■ **Saved data entries**:
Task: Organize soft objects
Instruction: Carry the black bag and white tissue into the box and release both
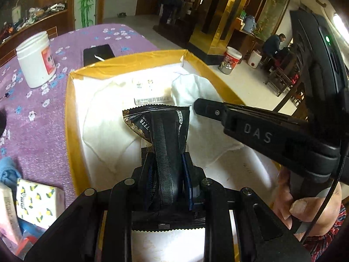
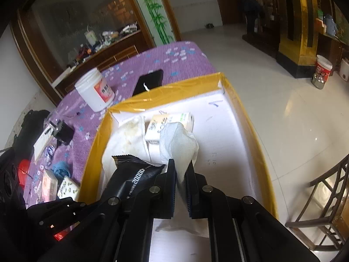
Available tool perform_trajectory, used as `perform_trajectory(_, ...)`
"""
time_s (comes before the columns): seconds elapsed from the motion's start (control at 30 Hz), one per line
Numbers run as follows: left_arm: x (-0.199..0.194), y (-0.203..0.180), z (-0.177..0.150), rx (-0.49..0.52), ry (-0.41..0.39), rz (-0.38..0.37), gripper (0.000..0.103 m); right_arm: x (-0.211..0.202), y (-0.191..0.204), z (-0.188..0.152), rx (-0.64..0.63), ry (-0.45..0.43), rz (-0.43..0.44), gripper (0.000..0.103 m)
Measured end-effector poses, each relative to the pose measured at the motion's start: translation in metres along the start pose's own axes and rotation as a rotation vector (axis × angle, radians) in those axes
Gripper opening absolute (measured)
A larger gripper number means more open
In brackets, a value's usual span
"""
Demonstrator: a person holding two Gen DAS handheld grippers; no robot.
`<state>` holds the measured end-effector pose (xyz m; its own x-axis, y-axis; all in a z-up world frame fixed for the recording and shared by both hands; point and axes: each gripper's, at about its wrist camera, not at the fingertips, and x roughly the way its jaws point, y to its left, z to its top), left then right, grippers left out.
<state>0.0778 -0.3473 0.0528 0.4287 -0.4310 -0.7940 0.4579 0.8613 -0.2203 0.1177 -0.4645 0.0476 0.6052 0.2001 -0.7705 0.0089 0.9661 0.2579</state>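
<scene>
Over the yellow-rimmed box (image 1: pixel 72 118) at the worktop's (image 1: pixel 39 113) right edge, the left tool (image 1: pixel 168 166) is gripping a black sachet (image 1: pixel 163 126) while the right tool (image 2: pixel 181 172) is pinching a white cloth (image 2: pixel 178 146).

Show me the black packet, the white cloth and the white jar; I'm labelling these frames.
black packet (image 1: pixel 165 120), left wrist view, on its upper printed face.
white cloth (image 2: pixel 177 146), right wrist view, on its bunched middle.
white jar (image 1: pixel 35 61), left wrist view, on its side wall.

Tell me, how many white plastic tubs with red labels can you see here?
2. One white tub stands on the purple tablecloth, beyond the yellow-rimmed box. Another tub sits on the floor by the gold pillar. Others may be hidden.
</scene>
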Motion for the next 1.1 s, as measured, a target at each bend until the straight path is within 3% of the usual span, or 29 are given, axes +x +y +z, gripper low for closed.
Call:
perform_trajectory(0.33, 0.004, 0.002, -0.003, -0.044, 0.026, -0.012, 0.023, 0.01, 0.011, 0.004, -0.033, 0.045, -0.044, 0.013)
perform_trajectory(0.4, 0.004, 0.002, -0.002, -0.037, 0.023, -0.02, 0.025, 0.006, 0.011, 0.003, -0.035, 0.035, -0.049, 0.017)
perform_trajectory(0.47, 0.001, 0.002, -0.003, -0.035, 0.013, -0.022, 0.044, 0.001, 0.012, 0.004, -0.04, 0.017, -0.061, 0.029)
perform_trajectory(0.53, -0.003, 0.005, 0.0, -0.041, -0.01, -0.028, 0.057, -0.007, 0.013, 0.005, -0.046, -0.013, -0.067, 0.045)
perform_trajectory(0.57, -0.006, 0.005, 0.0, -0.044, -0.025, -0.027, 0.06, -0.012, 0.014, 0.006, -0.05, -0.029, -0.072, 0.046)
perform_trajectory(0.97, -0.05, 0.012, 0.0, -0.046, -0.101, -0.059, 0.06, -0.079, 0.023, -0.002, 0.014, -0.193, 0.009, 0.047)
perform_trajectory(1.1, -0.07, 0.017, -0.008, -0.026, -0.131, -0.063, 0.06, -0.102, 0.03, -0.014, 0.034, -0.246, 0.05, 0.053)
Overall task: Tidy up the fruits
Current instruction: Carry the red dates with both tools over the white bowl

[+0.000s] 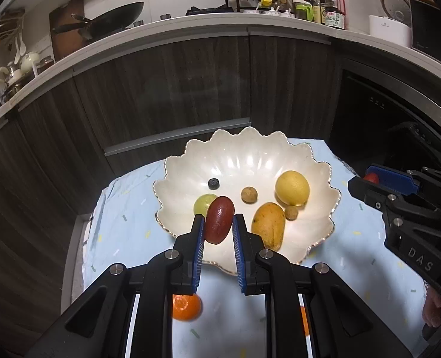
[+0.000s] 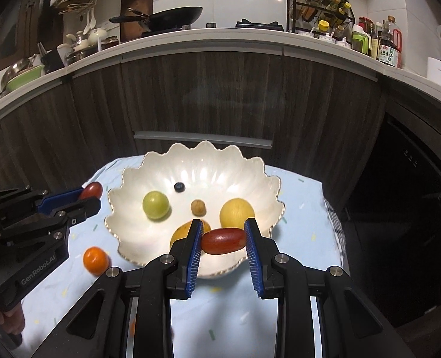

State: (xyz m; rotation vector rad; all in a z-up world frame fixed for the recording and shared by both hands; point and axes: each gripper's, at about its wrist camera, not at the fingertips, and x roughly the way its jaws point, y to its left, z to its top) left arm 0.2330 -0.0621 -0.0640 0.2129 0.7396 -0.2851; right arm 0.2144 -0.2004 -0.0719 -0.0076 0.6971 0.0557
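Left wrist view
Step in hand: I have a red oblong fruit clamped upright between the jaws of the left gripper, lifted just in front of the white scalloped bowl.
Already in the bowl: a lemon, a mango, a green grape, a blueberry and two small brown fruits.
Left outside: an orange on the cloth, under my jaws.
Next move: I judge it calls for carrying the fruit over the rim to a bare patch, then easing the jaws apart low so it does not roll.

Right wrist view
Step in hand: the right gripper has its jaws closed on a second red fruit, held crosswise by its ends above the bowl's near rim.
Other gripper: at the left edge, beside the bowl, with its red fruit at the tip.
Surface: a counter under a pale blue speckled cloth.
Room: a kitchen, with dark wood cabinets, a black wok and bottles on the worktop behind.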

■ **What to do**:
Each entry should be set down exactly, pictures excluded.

■ **Answer for this exercise**:
Task: Organize soft objects
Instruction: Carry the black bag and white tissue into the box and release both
Available tool perform_trajectory, used as `perform_trajectory(_, ...)`
"""
time_s (comes before the columns): seconds elapsed from the motion's start (control at 30 Hz), one per line
Numbers run as follows: left_arm: x (-0.199..0.194), y (-0.203..0.180), z (-0.177..0.150), rx (-0.49..0.52), ry (-0.41..0.39), rz (-0.38..0.37), gripper (0.000..0.103 m); right_arm: x (-0.211..0.202), y (-0.191..0.204), z (-0.188..0.152), rx (-0.64..0.63), ry (-0.45..0.43), rz (-0.43..0.44), gripper (0.000..0.103 m)
Measured end-effector poses, each relative to the pose measured at the motion's start: translation in metres along the start pose's own axes and rotation as a rotation vector (axis × angle, radians) in those axes
Gripper opening absolute (measured)
A larger gripper number means more open
In brackets, a value's usual span
"""
Demonstrator: a person holding two Gen DAS handheld grippers; no robot.
`<state>` holds the measured end-effector pose (xyz m; its own x-axis, y-axis; all in a z-up world frame fixed for the recording and shared by both hands; point and axes: each gripper's, at about its wrist camera, not at the fingertips, and x roughly the way its jaws point, y to its left, z to its top), left then right, grippers left out.
<state>0.0778 -0.3473 0.0528 0.4287 -0.4310 -0.7940 0.4579 0.8613 -0.2203 0.1177 -0.4645 0.0476 0.6052 0.2001 -0.7705 0.0089 0.9661 0.2579</state>
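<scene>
Over the yellow-rimmed box (image 1: pixel 72 118) at the worktop's (image 1: pixel 39 113) right edge, the left tool (image 1: pixel 168 166) is gripping a black sachet (image 1: pixel 163 126) while the right tool (image 2: pixel 181 172) is pinching a white cloth (image 2: pixel 178 146).

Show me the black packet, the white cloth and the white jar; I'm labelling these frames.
black packet (image 1: pixel 165 120), left wrist view, on its upper printed face.
white cloth (image 2: pixel 177 146), right wrist view, on its bunched middle.
white jar (image 1: pixel 35 61), left wrist view, on its side wall.

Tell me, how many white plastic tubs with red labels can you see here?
2. One white tub stands on the purple tablecloth, beyond the yellow-rimmed box. Another tub sits on the floor by the gold pillar. Others may be hidden.
</scene>
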Motion for the next 1.1 s, as measured, a target at each bend until the straight path is within 3% of the usual span, or 29 are given, axes +x +y +z, gripper low for closed.
Call:
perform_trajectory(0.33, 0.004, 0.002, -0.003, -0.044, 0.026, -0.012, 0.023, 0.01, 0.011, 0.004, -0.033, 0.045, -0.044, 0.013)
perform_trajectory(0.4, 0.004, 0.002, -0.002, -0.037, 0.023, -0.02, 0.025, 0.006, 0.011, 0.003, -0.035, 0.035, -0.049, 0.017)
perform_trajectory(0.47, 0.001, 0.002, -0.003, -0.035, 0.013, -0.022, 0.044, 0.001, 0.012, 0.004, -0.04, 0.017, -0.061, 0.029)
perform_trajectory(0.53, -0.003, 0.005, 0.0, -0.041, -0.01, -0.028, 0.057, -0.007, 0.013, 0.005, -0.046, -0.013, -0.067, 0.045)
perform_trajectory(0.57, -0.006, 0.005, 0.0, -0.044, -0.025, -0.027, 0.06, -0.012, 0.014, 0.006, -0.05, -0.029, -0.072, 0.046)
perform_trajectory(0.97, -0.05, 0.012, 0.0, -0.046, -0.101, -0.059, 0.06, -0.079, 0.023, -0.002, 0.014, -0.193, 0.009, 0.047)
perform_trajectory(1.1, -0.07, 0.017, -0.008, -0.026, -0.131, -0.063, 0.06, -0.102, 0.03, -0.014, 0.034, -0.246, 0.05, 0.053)
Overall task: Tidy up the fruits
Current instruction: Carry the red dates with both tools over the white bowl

[+0.000s] 
[+0.000s] 

State: (xyz m; rotation vector rad; all in a z-up world frame fixed for the recording and shared by both hands; point and axes: each gripper's, at about its wrist camera, not at the fingertips, and x roughly the way its jaws point, y to its left, z to its top) left arm 0.2330 -0.0621 -0.0640 0.2129 0.7396 -0.2851; right arm 0.2144 -0.2004 -0.0719 -0.0076 0.6971 0.0557
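Left wrist view
Step in hand: I have a red oblong fruit clamped upright between the jaws of the left gripper, lifted just in front of the white scalloped bowl.
Already in the bowl: a lemon, a mango, a green grape, a blueberry and two small brown fruits.
Left outside: an orange on the cloth, under my jaws.
Next move: I judge it calls for carrying the fruit over the rim to a bare patch, then easing the jaws apart low so it does not roll.

Right wrist view
Step in hand: the right gripper has its jaws closed on a second red fruit, held crosswise by its ends above the bowl's near rim.
Other gripper: at the left edge, beside the bowl, with its red fruit at the tip.
Surface: a counter under a pale blue speckled cloth.
Room: a kitchen, with dark wood cabinets, a black wok and bottles on the worktop behind.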

For this exercise, the answer is now complete.